NMC was put into administration in April and Alvarez & Marsal, its administrators, said in late May that they were conducting an investigation of its borrowings and suspected fraud across multiple jurisdictions. The administrators declined to comment further.
NMC borrowed money without having to provide collateral from about 80 banks, more than a third of them lenders headquartered in the Gulf, according to a list of unsecured creditors published by Alvarez & Marsal.
Shetty’s loans from Bank of Baroda were granted from some of its local offices where, according to a source close to the bank, his solvency was never questioned.
Bank of Baroda said that it received multiple personal and corporate guarantees in return for the loans, according to a filing by the bank in its case against Shetty.
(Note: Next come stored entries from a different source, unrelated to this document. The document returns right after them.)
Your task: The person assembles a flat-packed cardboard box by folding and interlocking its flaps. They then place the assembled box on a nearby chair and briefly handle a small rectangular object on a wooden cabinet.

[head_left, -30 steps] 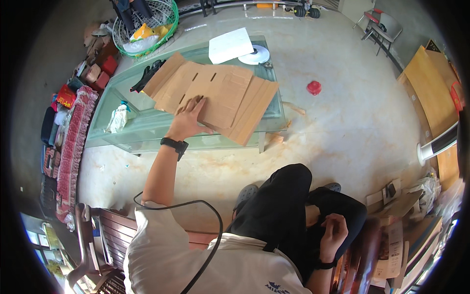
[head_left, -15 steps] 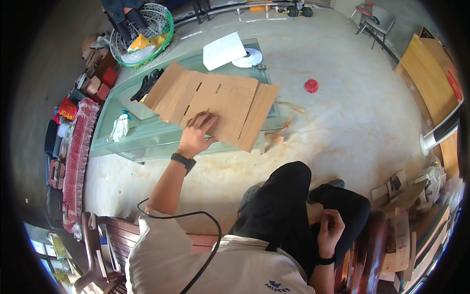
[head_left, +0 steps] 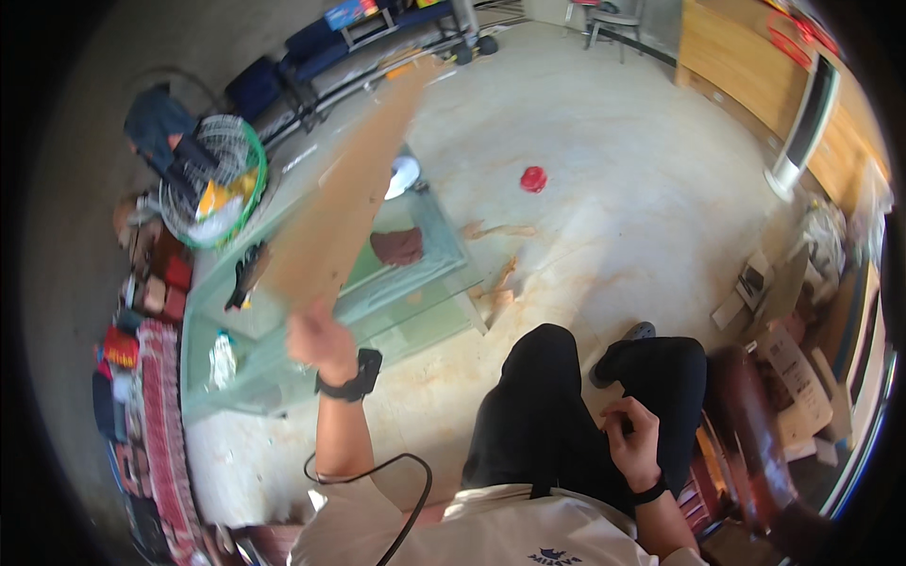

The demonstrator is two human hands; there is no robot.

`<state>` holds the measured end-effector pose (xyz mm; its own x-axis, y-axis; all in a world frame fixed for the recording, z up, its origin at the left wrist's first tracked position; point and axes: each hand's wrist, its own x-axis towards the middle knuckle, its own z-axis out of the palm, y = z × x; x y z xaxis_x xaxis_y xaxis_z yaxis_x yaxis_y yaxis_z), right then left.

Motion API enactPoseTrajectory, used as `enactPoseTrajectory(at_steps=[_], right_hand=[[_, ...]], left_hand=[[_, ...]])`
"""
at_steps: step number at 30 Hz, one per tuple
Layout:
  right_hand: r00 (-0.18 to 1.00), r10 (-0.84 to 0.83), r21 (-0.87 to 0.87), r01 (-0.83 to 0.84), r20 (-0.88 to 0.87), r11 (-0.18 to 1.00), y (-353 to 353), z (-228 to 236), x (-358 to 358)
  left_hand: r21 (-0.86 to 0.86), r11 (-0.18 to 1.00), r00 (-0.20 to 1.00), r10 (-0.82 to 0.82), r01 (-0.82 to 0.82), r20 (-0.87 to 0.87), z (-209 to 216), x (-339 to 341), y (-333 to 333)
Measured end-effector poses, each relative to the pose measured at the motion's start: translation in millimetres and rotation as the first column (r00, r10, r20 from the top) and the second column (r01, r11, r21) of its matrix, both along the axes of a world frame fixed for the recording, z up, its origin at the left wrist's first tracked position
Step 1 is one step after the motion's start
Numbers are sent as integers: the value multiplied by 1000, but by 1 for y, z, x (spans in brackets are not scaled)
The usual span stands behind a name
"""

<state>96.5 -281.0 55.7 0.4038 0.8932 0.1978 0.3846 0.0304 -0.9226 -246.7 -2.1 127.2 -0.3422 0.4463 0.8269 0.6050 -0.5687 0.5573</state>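
Note:
My left hand (head_left: 323, 341) grips a brown cardboard sheet (head_left: 351, 200) by its lower end. The sheet stands tilted up on edge over the glass table (head_left: 429, 231), smeared by motion. My right hand (head_left: 632, 436) rests by my right thigh, its fingers curled; whether anything is in them is hidden. On the table, a dark brown cloth (head_left: 396, 247) shows just right of the cardboard. A white round object (head_left: 403, 176) lies at the far end, partly covered by the sheet. Black gloves or a similar dark item (head_left: 247, 275) and a small white bag (head_left: 223, 360) lie on the left side.
A green-rimmed basket (head_left: 257, 179) holding yellow and white bags stands at the far left, a person beside it. A red object (head_left: 533, 179) lies on the floor. Flattened cardboard (head_left: 791, 387) leans at the right. Blue seats (head_left: 316, 47) line the back.
My left hand has lifted the cardboard off the table and turned it from lying flat to upright, uncovering the brown cloth. The whole view has swung right. My right hand stays by my leg.

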Motion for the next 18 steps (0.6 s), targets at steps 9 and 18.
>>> enactPoseTrajectory(at_steps=[9, 18], right_hand=[[992, 102, 81, -96, -69, 992, 21, 24, -11], [765, 168, 223, -33, -621, 974, 43, 48, 21]], left_hand=[[318, 879, 604, -475, 354, 640, 98, 56, -43], [101, 591, 251, -483, 800, 839, 22, 89, -46]])
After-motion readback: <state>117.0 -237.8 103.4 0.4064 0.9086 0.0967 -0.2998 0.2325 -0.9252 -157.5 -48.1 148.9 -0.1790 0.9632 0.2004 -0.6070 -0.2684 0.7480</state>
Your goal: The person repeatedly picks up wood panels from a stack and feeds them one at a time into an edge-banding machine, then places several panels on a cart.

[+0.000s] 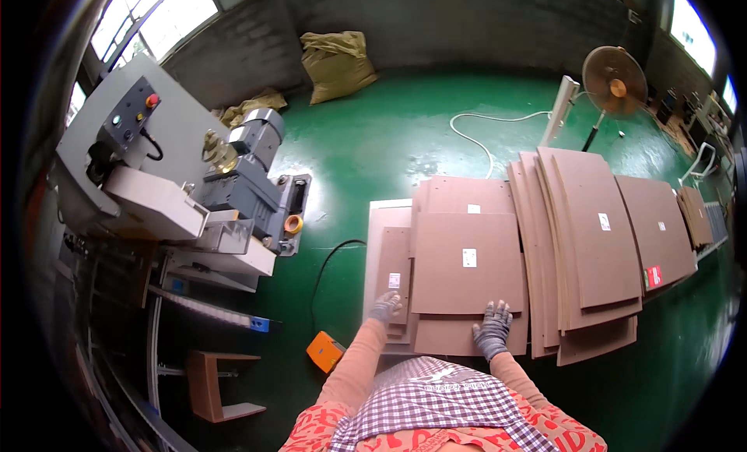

In Saudi Arabia, the collapse of two business empires in 2009 — the Ahmad Hamad Algosaibi & Brothers (AHAB) conglomerate and Maan Al-Sanea’s Saad Group — were in part the result of name lending practices.
After more than a decade, creditors to the two companies are still struggling to secure some $14 billion in court-approved claims.
“The actual issue with NMC would have been relatively hard to predict,” said Redmond Ramsdale, head of Middle East bank ratings at Fitch Ratings.
Banks in the Gulf region tend to rely more on cash flow to lend to companies instead of collateral partly because insolvency rules are relatively new and untested compared to bankruptcy proceedings in the UK or the US, lawyers and analysts say.
Competition for customers is also fierce, with more than 50 banks in the UAE, a country of 9.4 million people.
UAE’s central bank, which is in charge of regulating the banking sector, has not publicly commented on the NMC debacle.
It said this week that while the COVID-19 pandemic poses challenges, the country’s banks can withstand any scale of shock because they are well capitalized.
UK’s Financial Conduct Authority told NMC in late February that it has commenced a formal enforcement investigation against the company, formerly a member of Britain’s prestigious FTSE 100 index, while the UK’s accounting regulator has opened an investigation into EY’s audit of NMC Health.
EY has said that it will cooperate with the review and declined further comment.